でも、本書のキャッチは、「SDG’sは、大衆のアヘンである」という、鋭いもので
エッって、思った方たちが、多く本書を手に取ったのではと思いました。

“【「新書大賞2021」受賞作!】”

“人類の経済活動が地球を破壊する「人新世」=環境危機の時代。
気候変動を放置すれば、この社会は野蛮状態に陥るだろう。
それを阻止するには資本主義の際限なき利潤追求を止めなければならないが、
資本主義を捨てた文明に繁栄などありうるのか。”

“いや、危機の解決策はある。
ヒントは、著者が発掘した晩期マルクスの思想の中に眠っていた。
世界的に注目を浴びる俊英が、豊かな未来社会への道筋を具体的に描きだす!”

著名人たちも、以下のように絶賛しているとのことです。

■佐藤優氏(作家)
斎藤は、ピケティを超えた。これぞ、真の「21世紀の資本論」である。
■ヤマザキマリ氏(漫画家・文筆家)
経済力が振るう無慈悲な暴力に泣き寝入りをせず、未来を逞しく生きる知恵と力を
養いたいのであれば、本書は間違いなく力強い支えとなる。
■白井聡氏(政治学者)
理論と実践の、この見事な結合に刮目せよ。
■坂本龍一氏(音楽家)
気候危機をとめ、生活を豊かにし、余暇を増やし、格差もなくなる、そんな社会が
可能だとしたら?
■水野和夫氏(経済学者)
資本主義を終わらせれば、豊かな社会がやってくる。だが、資本主義を止めなければ、
歴史が終わる。常識を破る、衝撃の名著だ。

目次も全部紹介しちゃいますね。

■はじめに――SDGsは「大衆のアヘン」である!
■第1章:気候変動と帝国的生活様式
気候変動が文明を危機に/フロンティアの消滅―市場と環境の二重の限界にぶつかる
資本主義
■第2章:気候ケインズ主義の限界
二酸化炭素排出と経済成長は切り離せない
■第3章:資本主義システムでの脱成長を撃つ
なぜ資本主義では脱成長は不可能なのか
■第4章:「人新世」のマルクス
地球を〈コモン〉として管理する/〈コモン〉を再建するためのコミュニズム
/新解釈! 進歩史観を捨てた晩年のマルクス
■第5章:加速主義という現実逃避
生産力至上主義が生んだ幻想/資本の「包摂」によって無力になる私たち
■第6章:欠乏の資本主義、潤沢なコミュニズム
貧しさの原因は資本主義
■第7章:脱成長コミュニズムが世界を救う
コロナ禍も「人新世」の産物/脱成長コミュニズムとは何か
■第8章 気候正義という「梃子」
グローバル・サウスから世界へ
おわりに――歴史を終わらせないために

私は、約半世紀前の学生時代に、マルクスの「資本論」は読書会を開いて、
読んだことがあります。
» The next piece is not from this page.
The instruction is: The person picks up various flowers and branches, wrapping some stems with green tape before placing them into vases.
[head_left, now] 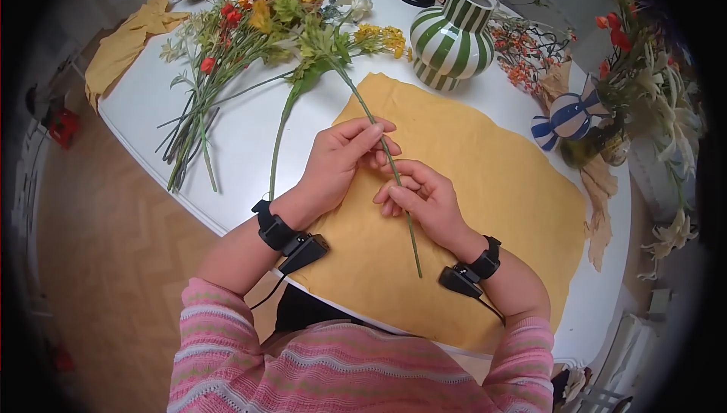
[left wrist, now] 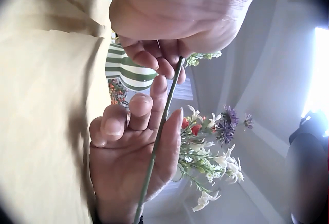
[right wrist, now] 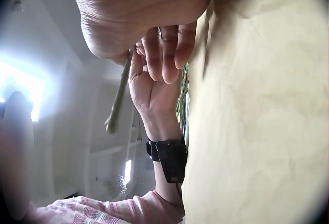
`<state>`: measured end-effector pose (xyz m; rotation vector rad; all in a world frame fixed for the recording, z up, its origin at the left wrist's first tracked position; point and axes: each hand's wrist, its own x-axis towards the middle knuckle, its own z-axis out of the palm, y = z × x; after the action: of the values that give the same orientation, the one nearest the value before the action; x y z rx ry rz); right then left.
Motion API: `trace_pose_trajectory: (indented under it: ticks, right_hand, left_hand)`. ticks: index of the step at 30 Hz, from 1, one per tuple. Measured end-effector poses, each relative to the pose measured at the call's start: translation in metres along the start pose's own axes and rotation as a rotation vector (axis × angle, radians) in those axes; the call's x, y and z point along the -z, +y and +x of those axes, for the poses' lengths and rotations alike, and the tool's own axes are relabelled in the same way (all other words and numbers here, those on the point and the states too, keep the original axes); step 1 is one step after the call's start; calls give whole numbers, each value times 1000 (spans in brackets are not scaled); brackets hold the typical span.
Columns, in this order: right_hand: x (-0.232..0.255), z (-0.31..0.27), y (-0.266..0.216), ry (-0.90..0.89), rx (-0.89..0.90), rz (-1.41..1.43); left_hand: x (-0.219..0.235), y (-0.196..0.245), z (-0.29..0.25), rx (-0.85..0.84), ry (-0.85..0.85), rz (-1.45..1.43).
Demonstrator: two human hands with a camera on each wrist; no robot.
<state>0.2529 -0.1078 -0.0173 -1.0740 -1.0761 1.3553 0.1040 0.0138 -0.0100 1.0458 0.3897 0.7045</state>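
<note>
In the head view, my left hand (head_left: pixel 337 159) pinches a long green flower stem (head_left: pixel 411 239) between thumb and fingers. The stem slants across the front of both hands, its leafy upper end (head_left: pixel 314 42) overlapping the other flowers. My right hand (head_left: pixel 428 204) is lower along the stem, fingers loosely bent. In the left wrist view, the right hand (left wrist: pixel 131 167) has its thumb and index finger apart, with the stem passing between them. The stem's cut end (right wrist: pixel 110 126) hangs free in the right wrist view. Beneath both hands lies a yellow cloth (head_left: pixel 485 261).
A pile of flowers (head_left: pixel 227 57) lies at the left on the white table (head_left: pixel 144 110). A green-and-white striped vase (head_left: pixel 453 42) stands beyond the cloth. Right of it are orange-berried sprigs (head_left: pixel 522 57), a blue-striped ornament (head_left: pixel 569 116) and a tall bouquet (head_left: pixel 659 87).
</note>
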Motion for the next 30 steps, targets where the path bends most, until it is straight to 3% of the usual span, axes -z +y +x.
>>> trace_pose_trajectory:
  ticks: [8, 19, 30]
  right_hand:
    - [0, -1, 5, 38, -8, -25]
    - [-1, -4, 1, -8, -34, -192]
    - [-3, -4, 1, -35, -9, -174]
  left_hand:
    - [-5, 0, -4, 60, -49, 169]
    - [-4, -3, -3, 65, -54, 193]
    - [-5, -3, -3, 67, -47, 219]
ちょっと進歩的な学生は、そんなことをする風潮がありました。

でも、令和の世に、「資本論」を敷衍した本が、これほど読まれるとは、驚きです。

それだけ、未来のある若者たちに、危機感が深まっている証かと感じた次第ですが、
即効性がある処方箋かと言われれば、そうだと断言できないのが、正直なところです。